## WORK REQUEST
Copy the lines below verbatim. Begin with the first and end with the line containing "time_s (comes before".

(EXTRACTED INFORMATION Opens)

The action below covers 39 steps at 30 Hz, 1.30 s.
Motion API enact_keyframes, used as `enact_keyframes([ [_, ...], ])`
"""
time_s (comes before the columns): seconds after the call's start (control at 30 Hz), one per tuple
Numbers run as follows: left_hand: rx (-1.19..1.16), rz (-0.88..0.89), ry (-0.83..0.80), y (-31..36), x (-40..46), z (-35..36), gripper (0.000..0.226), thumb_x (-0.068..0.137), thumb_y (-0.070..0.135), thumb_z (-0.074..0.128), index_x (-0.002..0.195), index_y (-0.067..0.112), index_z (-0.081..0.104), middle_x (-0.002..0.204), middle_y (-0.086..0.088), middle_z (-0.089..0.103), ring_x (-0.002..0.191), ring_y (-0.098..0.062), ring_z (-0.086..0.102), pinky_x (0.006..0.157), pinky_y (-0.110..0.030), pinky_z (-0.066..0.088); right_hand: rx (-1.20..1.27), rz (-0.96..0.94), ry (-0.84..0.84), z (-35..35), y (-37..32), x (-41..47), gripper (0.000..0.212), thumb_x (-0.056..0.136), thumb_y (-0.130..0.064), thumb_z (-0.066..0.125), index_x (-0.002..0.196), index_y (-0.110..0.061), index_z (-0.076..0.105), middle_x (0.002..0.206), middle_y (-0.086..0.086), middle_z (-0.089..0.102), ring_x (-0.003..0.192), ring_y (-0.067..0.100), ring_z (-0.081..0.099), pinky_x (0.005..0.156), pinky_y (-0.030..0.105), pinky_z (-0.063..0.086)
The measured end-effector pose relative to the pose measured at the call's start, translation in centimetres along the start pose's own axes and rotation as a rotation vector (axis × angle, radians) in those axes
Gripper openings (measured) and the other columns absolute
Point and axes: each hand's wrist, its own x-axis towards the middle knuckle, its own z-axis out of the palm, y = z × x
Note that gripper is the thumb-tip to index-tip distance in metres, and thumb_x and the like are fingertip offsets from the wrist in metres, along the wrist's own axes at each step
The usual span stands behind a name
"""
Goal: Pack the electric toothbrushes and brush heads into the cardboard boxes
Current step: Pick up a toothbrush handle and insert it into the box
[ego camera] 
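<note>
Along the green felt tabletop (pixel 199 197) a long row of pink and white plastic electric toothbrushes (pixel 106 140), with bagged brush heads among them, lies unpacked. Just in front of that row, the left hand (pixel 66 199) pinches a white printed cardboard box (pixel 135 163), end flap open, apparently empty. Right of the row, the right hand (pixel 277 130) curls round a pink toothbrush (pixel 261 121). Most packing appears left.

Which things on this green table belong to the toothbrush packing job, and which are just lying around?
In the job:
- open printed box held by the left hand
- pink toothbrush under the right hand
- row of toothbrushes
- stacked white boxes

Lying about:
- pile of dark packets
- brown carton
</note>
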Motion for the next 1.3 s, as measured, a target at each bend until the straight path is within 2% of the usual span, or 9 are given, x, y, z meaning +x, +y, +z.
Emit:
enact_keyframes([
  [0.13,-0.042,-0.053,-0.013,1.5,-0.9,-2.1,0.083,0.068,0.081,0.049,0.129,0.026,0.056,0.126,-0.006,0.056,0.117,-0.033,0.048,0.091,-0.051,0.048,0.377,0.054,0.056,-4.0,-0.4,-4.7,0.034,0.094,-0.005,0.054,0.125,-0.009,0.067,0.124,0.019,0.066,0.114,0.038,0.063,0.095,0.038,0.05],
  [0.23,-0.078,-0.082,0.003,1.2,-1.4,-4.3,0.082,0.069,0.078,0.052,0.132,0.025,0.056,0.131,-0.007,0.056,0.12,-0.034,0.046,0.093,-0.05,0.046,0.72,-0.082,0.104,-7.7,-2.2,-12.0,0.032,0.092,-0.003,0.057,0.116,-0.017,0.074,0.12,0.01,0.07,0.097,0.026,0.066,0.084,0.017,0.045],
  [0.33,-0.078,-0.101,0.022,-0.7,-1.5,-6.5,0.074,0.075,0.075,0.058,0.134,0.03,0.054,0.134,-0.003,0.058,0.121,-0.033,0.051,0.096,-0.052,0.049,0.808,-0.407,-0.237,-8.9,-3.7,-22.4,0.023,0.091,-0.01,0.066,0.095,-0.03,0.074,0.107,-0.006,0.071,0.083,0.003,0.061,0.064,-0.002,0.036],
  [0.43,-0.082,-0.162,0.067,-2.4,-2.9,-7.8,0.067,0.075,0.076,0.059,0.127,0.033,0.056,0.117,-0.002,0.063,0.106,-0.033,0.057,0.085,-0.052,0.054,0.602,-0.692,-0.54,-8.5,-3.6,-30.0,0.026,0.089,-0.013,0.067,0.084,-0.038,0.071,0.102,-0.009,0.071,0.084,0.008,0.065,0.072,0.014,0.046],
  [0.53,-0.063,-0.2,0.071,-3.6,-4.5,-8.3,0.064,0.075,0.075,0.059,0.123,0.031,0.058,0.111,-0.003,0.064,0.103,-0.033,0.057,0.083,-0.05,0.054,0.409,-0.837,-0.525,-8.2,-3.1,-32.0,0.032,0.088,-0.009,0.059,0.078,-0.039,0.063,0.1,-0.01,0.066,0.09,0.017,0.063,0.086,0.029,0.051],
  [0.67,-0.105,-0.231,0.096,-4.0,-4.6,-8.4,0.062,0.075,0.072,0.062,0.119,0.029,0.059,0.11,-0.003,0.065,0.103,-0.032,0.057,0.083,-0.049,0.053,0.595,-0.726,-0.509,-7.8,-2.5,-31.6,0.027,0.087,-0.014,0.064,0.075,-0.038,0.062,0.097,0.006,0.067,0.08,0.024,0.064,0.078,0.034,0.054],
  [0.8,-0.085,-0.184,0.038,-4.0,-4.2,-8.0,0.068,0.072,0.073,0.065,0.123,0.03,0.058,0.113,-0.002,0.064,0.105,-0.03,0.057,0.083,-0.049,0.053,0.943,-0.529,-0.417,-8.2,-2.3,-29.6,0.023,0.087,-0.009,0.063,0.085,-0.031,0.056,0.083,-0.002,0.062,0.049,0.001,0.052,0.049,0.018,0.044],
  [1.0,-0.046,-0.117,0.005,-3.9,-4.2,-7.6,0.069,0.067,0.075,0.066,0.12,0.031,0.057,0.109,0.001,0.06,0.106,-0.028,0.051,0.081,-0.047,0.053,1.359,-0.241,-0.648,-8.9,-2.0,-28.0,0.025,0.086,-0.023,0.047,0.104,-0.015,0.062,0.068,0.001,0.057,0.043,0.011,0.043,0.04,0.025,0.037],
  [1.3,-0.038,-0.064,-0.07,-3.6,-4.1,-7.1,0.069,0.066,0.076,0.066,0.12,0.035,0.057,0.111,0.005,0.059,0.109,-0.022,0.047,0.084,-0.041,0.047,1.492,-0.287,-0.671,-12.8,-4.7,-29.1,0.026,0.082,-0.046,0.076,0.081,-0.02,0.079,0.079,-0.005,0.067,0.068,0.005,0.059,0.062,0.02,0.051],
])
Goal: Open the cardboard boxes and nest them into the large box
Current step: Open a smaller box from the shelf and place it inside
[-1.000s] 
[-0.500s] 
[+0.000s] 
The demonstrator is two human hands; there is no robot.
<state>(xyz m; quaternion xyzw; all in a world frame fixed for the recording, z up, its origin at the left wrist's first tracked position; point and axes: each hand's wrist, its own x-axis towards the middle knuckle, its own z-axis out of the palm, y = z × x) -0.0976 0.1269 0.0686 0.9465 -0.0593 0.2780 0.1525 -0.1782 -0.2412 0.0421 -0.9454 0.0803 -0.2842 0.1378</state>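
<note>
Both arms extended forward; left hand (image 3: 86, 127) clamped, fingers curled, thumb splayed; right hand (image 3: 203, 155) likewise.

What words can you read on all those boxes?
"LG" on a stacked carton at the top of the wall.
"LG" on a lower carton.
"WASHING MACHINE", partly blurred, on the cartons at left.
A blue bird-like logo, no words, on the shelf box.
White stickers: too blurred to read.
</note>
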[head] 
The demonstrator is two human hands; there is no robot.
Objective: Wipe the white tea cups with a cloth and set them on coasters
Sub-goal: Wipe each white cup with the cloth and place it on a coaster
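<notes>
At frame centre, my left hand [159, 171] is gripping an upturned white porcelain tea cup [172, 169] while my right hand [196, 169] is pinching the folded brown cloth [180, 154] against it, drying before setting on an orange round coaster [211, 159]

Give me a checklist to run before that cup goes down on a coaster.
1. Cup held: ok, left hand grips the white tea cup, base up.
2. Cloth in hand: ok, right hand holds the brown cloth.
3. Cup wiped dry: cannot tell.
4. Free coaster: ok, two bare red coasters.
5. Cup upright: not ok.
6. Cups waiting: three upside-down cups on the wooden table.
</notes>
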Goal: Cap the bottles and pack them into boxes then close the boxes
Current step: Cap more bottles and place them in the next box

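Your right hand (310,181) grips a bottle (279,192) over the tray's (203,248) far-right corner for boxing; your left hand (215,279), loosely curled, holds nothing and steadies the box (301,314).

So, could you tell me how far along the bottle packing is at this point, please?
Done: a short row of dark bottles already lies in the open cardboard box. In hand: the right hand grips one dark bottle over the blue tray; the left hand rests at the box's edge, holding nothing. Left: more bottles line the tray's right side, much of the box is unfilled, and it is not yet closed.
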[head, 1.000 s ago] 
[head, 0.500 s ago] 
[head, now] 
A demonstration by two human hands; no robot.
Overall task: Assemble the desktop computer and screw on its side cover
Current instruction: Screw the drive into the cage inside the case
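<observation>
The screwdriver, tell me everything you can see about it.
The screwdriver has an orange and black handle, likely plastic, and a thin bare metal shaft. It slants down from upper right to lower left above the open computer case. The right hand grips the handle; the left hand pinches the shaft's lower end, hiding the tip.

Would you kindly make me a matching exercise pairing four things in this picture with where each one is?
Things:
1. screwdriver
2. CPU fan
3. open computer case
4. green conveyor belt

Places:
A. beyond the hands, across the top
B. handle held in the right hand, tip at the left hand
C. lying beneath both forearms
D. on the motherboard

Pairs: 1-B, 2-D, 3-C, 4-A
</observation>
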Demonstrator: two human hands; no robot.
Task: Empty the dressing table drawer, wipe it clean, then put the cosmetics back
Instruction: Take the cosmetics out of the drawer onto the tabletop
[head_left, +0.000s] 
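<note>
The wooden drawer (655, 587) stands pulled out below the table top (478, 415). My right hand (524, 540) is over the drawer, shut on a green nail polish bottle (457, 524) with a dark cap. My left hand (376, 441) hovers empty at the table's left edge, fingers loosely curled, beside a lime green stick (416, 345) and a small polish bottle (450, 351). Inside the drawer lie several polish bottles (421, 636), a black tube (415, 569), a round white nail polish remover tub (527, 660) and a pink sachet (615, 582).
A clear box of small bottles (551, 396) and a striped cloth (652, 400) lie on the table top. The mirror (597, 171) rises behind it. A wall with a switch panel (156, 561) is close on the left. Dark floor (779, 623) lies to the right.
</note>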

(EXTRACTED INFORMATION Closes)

## RESPONSE
The action below covers 39 steps at 30 Hz, 1.30 s.
Motion API enact_keyframes, used as `enact_keyframes([ [_, ...], ])`
"""
time_s (comes before the columns): seconds after the call's start (control at 30 Hz), one per tuple

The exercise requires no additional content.